# Work instructions
In the listing below, pick out lines with "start".
--- Data extract ---
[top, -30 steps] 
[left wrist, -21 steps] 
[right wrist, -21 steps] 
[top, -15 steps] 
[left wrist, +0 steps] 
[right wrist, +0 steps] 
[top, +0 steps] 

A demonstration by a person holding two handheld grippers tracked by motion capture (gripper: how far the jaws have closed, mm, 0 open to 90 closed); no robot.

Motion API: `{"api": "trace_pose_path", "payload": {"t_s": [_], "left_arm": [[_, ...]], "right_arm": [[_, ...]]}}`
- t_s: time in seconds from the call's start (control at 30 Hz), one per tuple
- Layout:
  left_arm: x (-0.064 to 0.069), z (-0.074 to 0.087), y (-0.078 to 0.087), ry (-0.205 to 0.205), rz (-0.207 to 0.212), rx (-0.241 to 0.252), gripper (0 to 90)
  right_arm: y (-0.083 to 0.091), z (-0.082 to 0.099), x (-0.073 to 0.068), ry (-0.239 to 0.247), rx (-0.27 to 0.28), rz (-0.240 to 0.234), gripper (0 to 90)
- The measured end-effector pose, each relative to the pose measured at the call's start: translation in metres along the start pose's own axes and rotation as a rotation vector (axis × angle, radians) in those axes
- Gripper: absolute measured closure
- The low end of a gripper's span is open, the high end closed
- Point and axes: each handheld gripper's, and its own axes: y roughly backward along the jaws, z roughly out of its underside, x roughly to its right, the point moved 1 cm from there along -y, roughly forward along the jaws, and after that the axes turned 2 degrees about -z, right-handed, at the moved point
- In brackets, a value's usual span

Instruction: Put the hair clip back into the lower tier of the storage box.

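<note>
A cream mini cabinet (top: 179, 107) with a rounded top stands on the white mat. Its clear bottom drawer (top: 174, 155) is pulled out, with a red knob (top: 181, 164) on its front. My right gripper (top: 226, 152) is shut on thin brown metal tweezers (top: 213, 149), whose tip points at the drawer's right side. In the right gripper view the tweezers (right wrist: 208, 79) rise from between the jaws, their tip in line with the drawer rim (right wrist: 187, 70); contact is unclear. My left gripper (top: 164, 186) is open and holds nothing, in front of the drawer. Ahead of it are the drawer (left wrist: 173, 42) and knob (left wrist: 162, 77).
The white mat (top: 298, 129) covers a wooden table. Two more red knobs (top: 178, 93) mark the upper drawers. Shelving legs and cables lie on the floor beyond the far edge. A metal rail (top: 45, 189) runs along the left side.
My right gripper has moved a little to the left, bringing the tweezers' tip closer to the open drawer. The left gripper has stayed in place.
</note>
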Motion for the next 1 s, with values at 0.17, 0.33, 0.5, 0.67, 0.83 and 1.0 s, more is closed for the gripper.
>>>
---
# Result
- t_s: time in seconds from the call's start (control at 30 Hz), one per tuple
- The measured end-effector pose, each relative to the pose measured at the call's start: translation in metres along the start pose's own axes and rotation as a rotation vector (axis × angle, radians) in those axes

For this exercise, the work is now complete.